> [Extracted information]
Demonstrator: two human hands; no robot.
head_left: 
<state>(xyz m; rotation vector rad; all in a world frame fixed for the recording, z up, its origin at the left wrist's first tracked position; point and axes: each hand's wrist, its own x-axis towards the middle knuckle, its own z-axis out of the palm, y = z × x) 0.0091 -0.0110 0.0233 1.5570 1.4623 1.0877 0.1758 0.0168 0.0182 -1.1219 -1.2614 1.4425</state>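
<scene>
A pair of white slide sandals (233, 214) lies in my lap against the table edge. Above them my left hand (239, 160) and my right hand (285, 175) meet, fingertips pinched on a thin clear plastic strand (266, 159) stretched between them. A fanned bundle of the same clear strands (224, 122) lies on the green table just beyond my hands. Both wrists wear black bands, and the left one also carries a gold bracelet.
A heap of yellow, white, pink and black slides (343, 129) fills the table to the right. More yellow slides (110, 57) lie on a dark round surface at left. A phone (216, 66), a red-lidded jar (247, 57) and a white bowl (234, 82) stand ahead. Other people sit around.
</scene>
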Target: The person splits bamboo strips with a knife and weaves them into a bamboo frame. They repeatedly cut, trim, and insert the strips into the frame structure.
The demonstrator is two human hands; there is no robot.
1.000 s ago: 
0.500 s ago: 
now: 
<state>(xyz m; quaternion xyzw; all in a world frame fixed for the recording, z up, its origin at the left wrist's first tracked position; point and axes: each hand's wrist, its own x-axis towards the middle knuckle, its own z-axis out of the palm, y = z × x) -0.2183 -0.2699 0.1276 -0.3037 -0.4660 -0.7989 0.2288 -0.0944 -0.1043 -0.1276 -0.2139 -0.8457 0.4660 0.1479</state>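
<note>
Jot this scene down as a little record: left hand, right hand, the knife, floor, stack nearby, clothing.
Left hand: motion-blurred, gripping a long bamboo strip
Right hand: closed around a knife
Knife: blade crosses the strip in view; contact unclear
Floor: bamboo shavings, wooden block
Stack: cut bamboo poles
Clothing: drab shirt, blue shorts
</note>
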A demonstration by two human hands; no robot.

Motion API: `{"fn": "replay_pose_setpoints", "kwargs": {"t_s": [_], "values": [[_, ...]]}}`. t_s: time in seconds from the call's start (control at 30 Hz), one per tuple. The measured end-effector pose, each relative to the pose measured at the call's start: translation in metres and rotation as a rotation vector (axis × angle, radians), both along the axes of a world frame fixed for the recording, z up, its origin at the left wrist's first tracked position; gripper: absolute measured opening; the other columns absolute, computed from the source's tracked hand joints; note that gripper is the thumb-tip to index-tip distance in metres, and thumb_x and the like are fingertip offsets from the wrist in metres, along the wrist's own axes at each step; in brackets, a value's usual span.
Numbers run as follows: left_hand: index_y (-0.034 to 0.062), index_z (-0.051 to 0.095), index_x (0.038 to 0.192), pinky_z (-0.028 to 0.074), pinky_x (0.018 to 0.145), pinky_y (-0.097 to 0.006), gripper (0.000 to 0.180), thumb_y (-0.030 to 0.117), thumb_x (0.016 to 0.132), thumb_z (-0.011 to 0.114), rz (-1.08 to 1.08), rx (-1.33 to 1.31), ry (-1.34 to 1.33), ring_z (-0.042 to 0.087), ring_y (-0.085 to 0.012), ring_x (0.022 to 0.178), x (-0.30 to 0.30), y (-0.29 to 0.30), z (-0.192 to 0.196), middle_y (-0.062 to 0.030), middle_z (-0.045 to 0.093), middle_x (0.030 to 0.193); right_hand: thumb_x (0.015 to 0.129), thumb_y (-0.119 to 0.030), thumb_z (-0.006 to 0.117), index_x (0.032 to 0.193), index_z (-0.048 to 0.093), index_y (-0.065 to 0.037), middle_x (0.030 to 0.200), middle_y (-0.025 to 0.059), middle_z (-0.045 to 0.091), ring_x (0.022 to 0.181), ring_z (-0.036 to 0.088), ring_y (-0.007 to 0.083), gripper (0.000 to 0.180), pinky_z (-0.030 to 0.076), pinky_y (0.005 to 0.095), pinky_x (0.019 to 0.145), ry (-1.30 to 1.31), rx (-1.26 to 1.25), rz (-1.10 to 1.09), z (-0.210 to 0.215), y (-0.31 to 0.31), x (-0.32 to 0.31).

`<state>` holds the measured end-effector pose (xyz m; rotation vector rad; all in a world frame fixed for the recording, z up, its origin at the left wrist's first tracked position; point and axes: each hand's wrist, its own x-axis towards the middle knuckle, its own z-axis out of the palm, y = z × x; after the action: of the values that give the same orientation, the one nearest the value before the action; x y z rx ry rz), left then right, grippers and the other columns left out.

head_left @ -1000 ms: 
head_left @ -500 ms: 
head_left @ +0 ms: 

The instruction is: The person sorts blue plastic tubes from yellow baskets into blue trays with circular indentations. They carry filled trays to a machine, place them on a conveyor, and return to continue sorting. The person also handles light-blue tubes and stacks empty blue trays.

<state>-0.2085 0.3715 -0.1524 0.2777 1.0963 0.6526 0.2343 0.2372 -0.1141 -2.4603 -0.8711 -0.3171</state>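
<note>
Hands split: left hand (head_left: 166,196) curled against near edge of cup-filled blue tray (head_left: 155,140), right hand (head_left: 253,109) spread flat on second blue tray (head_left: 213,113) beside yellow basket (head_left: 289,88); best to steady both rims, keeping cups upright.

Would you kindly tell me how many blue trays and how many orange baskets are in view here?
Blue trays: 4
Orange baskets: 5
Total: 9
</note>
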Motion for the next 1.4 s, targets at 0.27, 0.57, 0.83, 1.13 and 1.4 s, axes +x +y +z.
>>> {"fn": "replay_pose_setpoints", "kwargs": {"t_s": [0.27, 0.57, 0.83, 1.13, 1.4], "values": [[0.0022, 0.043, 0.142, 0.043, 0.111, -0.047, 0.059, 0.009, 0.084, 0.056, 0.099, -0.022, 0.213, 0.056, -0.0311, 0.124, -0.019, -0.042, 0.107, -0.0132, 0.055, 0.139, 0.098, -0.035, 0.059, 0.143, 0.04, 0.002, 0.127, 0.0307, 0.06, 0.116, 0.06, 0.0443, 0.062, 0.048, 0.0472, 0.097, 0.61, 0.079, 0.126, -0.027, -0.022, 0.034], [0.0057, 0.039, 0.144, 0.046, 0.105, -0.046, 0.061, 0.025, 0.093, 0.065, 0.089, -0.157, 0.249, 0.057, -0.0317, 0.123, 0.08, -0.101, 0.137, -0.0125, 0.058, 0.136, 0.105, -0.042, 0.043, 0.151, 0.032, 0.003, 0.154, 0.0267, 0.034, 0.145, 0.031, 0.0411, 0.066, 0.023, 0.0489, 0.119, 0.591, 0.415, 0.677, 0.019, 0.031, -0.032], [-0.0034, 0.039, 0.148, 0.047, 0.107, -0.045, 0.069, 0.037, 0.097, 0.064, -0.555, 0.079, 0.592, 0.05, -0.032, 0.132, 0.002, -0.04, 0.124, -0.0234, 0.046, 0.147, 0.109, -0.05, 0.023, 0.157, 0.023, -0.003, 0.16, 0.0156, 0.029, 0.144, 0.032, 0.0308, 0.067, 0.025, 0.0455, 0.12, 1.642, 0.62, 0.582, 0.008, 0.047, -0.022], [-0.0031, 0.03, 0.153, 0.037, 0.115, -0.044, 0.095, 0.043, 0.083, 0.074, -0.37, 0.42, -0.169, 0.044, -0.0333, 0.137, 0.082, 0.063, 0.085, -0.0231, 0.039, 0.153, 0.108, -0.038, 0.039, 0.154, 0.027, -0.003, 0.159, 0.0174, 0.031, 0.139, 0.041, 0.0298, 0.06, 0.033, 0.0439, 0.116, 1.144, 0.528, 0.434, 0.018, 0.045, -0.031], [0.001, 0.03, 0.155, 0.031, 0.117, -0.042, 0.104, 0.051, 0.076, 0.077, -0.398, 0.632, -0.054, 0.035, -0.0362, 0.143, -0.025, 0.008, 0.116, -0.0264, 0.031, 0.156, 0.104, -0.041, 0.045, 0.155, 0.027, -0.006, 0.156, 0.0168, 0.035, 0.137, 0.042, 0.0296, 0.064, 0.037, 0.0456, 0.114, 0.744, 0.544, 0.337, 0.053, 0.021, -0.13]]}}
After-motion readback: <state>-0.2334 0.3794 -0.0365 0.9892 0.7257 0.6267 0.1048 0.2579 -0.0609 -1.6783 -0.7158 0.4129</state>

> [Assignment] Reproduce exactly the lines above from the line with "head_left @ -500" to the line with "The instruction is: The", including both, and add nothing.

> [Answer to this problem]
head_left @ -500 ms: 
head_left @ +0 ms: 

The instruction is: The person sorts blue plastic tubes from yellow baskets into blue trays with circular indentations. They carry filled trays to a machine, place them on a conveyor, and return to continue sorting. The person also handles light-blue tubes and stacks empty blue trays.

That finishes the output.